Of the five Philadelphia awardees two are from a single parish: St. Andrew, Drexel Hill. Msgr. Albin Grous, the pastor, and Helen McLean, the principal, received separate awards.

(See a photo gallery of Mass at St. Andrew’s Jan. 28 where Msgr. Grous and Principal McLean were honored.)


McLean, who has been at St. Andrew her entire teaching career and principal since 2006, credits Msgr. Grous for turning the school around.

“He came here in 2008 when we had dwindling numbers and the school was in disrepair,” she said. “He spoke to his pastoral council and finance committee and asked if they wanted the school and they said, ‘Yes.’ He said ‘OK, we will work on it.’”

If there was an initiative the school wanted, whether it was a science lab or the Catechesis of the Good Shepherd, the pastor found the financial means to support it, McLean said.

It took a couple of years for results to show and enrollment bottomed at 235 in 2009. But as smaller graduating classes were replaced by larger new admissions, the school took off. Every year since 2009 has seen an increase and presently it stands at 425, with expectations of continued growth for next year.

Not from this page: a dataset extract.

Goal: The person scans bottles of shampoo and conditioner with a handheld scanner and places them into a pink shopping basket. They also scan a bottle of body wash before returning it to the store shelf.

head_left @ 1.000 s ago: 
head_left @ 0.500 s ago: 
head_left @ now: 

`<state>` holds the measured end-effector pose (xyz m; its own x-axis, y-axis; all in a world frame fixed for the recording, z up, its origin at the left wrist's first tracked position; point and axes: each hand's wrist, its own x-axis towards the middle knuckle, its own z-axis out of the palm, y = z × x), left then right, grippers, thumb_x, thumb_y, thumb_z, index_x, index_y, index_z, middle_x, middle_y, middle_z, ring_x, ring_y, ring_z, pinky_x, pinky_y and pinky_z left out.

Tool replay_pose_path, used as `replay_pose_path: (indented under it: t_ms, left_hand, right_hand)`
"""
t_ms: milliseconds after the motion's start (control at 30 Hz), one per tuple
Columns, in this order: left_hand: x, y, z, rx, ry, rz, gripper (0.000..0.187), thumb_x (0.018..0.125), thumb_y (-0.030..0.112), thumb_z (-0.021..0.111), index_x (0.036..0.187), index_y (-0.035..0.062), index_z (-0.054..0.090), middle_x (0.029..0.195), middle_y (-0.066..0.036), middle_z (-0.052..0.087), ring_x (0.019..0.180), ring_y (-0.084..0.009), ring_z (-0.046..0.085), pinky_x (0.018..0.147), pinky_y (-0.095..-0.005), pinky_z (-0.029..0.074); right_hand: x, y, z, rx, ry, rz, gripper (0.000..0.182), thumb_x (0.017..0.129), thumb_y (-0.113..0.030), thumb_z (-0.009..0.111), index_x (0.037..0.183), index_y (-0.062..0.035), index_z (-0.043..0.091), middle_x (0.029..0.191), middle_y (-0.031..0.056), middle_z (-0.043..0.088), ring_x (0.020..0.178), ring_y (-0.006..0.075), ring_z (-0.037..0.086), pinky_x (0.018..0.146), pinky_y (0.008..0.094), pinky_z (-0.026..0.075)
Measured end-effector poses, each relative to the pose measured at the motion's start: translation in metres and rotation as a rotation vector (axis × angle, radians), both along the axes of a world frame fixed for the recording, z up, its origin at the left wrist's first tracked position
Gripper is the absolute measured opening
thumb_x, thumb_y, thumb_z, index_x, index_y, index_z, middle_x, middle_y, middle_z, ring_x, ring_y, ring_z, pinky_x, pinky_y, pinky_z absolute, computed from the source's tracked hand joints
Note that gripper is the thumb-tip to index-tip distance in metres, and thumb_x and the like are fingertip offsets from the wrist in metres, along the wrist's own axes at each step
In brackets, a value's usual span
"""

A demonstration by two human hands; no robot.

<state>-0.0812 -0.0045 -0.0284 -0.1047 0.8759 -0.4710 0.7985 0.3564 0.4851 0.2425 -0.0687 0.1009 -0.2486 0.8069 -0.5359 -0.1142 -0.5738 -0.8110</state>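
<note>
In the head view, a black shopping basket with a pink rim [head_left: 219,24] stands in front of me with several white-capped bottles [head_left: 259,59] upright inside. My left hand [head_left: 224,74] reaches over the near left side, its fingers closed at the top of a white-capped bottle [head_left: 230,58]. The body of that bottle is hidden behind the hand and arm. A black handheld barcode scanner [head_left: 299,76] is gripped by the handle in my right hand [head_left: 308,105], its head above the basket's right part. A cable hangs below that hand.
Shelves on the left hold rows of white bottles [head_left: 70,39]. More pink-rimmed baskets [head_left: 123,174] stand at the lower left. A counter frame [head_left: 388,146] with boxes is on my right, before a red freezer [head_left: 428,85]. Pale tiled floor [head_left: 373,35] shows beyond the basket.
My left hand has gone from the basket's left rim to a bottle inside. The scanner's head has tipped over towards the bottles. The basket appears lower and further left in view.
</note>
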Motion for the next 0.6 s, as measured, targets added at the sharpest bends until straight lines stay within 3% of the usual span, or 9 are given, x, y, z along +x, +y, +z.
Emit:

At this point the school is running out of space and conducting a capital campaign to build a new addition.

Now every grade has gone from one classroom to two except for the eighth grade, whose students were the last first graders to enter during the lean years. Next year, eighth grade will also have two classrooms.

“Our pastor will tell you he just shed the light on the good things that were here already, but he made all the difference in the world,” McLean said. She also cites good, solid programs and support from parents and teachers.

“We are financially responsible and I think a lot of credit is due to what the school has done by being strong in Catholic identity and academic excellence,” Msgr. Grous said. As a pastor he has to have a team he can trust and he has that, he added.


St. Andrew School charges a uniform tuition of $3,675 for the first child, and descending rates for the second or third and none thereafter, with financial aid available for families who cannot afford it.

A unique feature of the tuition plan is that it is the same whether the parents contribute to the church collection, go to church or are even Catholic. This may seem counterintuitive, but Msgr. Grous maintains it is not.

The proof is as enrollment has increased the parish subsidy has decreased from about 25 percent to 8 percent this year.

“Empty seats do not earn revenue,” Msgr. Grous said. “It is good business practice. If I have empty seats I am not going to sell them at a premium to non-Catholics just to fill them. The student body does not determine the Catholicity of the school. The school does, the pastor does and the family does.

“For me,” Msgr. Grous said, “the primacy of the Lord is paramount. If we try to imitate the public schools we are not going to make it. We are unapologetically Catholic.

“We have to take some responsibility for the lack of catechesis of the parents, and they are coming back. Even if we talk about 30 or 40 or 50 percent who are not donating, they are looking for a good school for their children and we are providing that.

“It can be a good point for catechesis and re-evangelization. You have to see that as what it is and use it as a way to reach people.”

Other “Lead. Learn. Proclaim.” awardees in the Philadelphia Archdiocese are Sister Margaret Rose Adams, I.H.M., principal of Queen of Angels Regional School in Willow Grove; Colin Hueston, chairman of the board of SS. Peter and Paul School in West Chester and Margaret Egan, principal; and Patricia Vernot, a teacher at St. Veronica School, Philadelphia.